To understand Valentino Menghi’s work you have to travel way back to your childhood memories and remember when as a child you could convert any space into a playing space.
Every object would suggest a new function different from its own, that way we would improvise fun situations with very little.
Our consumer society has a habit of giving a specific function to an object, we even try to specialize them to make them more attractive to the consumer. It is an unmistakeable vision of reality that inhibits creative faculties that exist in human beings. A perfect union between coincidence and ingenuity allows this intriguing animal evolve from its origin, always escaping with little means, but even today we can define ourselves as a society of ‘service buyers’ to such an extreme point that changing a light bulb is literally impossible. Valentino Menghi’s work suggests to all its potential users to relate to the world that surrounds us in an active and creative way, to look at the world through the eyes of a child whilst developing an individual critical sense but without overwhelming rhetoric linked to the dominant social system.
If it seems to be current interest, the use of waste to carry out works of art, will take us back to Futurismo, Dada, Arte Povera, Minimal Art, Informale materico.
In the 60’s, in that frenzied metropolis of New York, there was a theatre that lived in a passionate cultural climate (or rather countercultural), where artist would find materials to carry out their work. We are talking of artistic recovery and reutilization action which success reached the MOMA in 1961, where Lawrence Alloway acquired the term “Junk Art”. This movement includes contemporary artists such as Chamberlain, Ha Schult, Tim Noble and Sue Webster who together have found their own language. Waste is really the other (tragic) face of merchandise, which has lost the golden aura and perfectly studied selling factor that advertisers have meticulously achieved and who now see the other side, waste in its most sincere and vulnerable form. The idea of making advertising symbols with re-used material, as Menghi does, in the ReUsa Barcelona exhibition is not a simple provocation, but a profound reflection upon the cycle of merchandise, which through this work of art abandons its unmistakeable character to enter a new cycle that challenges the rules placed by society which are ‘use and dispose’.
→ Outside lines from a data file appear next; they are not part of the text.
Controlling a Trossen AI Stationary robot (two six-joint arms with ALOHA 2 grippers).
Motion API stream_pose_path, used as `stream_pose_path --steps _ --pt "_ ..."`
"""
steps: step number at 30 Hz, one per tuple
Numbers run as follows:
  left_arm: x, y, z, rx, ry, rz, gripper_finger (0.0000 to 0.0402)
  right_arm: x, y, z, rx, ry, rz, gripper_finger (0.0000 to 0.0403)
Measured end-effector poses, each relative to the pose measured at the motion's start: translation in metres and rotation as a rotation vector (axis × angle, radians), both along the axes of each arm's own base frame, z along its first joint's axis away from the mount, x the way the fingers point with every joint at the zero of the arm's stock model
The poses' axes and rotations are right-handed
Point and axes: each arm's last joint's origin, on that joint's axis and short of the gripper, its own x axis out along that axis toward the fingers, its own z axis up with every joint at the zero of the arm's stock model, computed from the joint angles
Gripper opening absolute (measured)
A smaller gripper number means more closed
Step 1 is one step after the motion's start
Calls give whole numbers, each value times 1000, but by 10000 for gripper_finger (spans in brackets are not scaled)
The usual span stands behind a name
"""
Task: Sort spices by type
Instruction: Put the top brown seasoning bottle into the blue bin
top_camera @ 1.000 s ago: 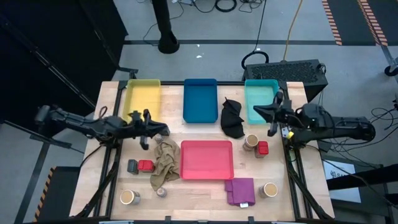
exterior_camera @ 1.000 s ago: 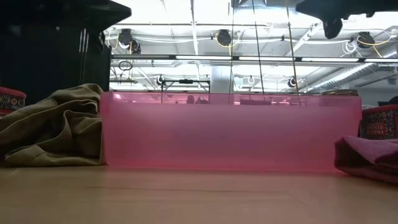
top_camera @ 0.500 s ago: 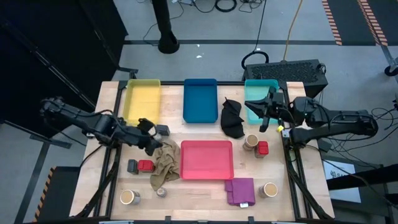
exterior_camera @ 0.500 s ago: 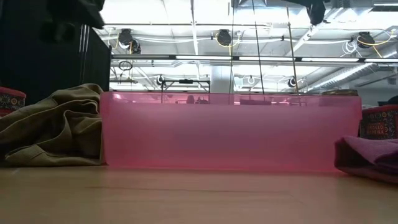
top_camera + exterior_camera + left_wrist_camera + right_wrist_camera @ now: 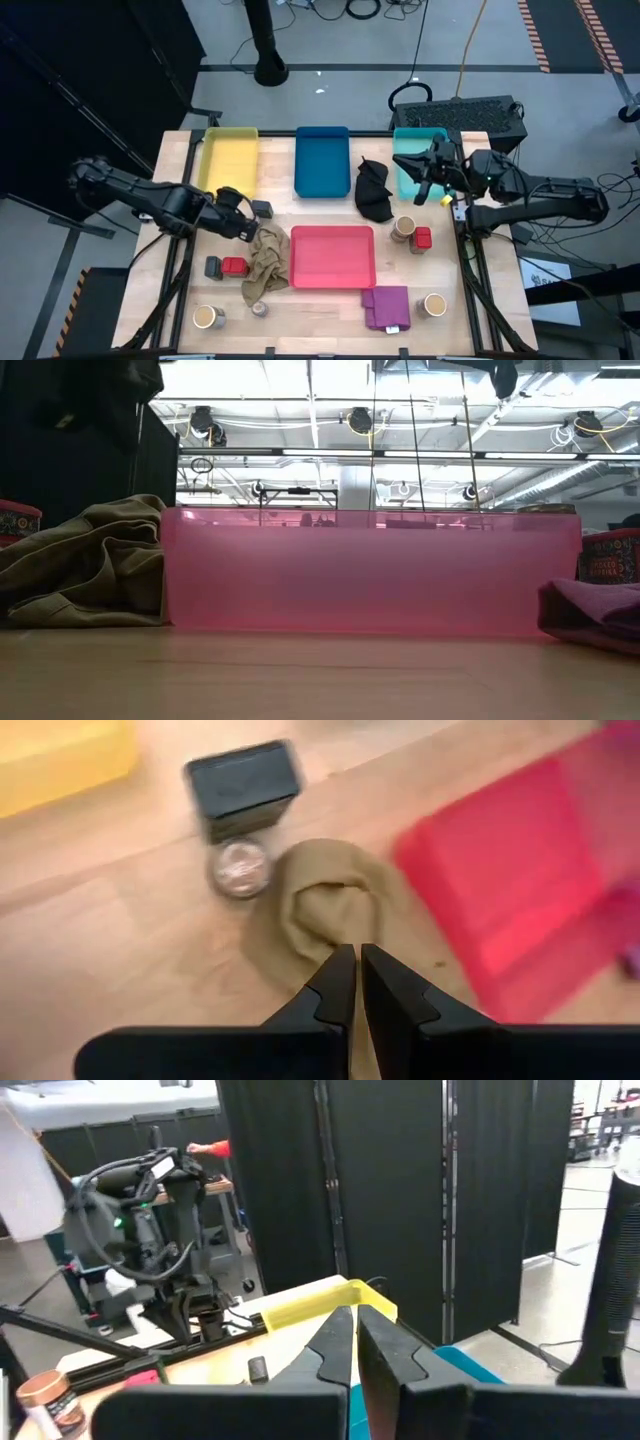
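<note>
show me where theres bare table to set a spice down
Bare wood lies between the yellow tray and blue tray, and along the near edge between the silver round tin and purple cloth. It is crowded around the beige cloth, where the shut left gripper hovers.

- High view looks straight down on the whole counter (image 5: pixel 180 300).
- Low view sits at counter height, close against the pink tray (image 5: pixel 370 570), also seen from above.
- Left wrist view looks down close on the beige cloth (image 5: pixel 330 920).
- Right wrist view faces level across to the yellow tray (image 5: pixel 310 1305).
</note>
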Motion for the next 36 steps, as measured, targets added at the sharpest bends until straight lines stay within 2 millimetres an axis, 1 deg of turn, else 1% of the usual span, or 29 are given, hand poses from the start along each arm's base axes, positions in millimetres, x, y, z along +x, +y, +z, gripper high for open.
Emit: stream_pose_path --steps 6,11,14,18,22,25,28,32,36 --pt "10 3 -18 15 139 123 29 -1 -5 0 7 -3 -29 0" --pt "20 0 -31 -34 235 69 37 -1 -6 0 6 -2 -38 0" --pt "24 -1 -36 -31 261 72 62 -1 -6 0 4 1 -39 0" --pt "28 0 -41 -16 290 79 116 -1 -6 -1 4 6 -36 0" --pt "31 7 -44 -10 304 119 173 -1 -6 -1 4 8 -36 0" --pt "33 13 -45 2 310 131 202 -1 -6 -1 4 8 -36 0" --pt "34 21 -45 22 308 130 215 -1 -6 -1 4 8 -36 0" --pt "36 32 -45 36 314 125 217 -1 -6 -1 4 13 -36 0" --pt "40 38 -47 30 283 114 217 -1 -6 -2 5 16 -36 0"
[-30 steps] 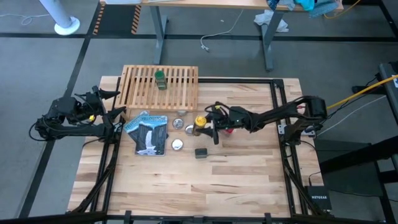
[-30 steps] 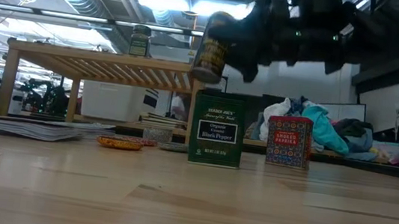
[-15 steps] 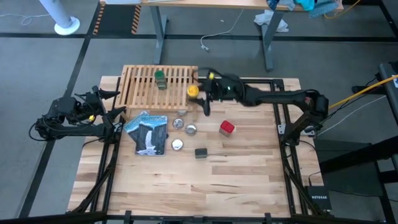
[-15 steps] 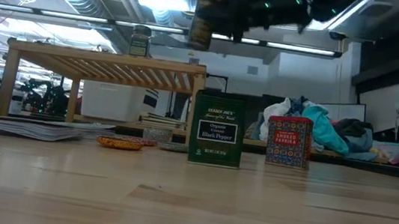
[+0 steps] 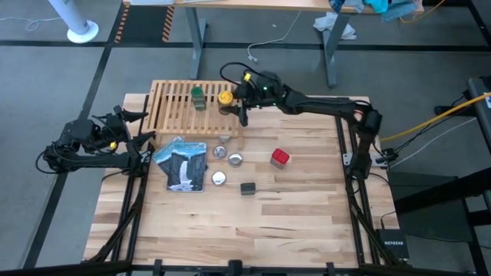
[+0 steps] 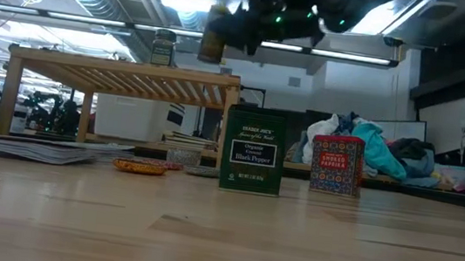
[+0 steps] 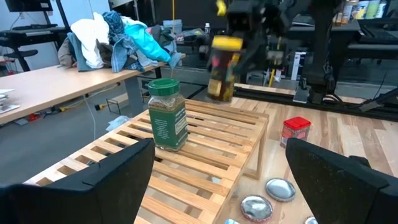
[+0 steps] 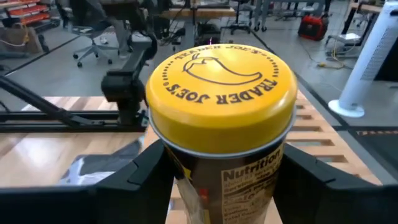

It’s left for the witty to take advantage and cross the threshold, those who are aware of present ecological issues, to reinvent the dangerous system that dominates our society, where the product and its packaging has a short life cycle. Guido Viale’s perspective on this issue, seeing waste as a resource and not as a burden, may be the way.
May the materials live a long life! This might be the right slogan. And it doesn’t stop here. We have to take it to the next level, unmask its modest origins to make it eternal (because that is art).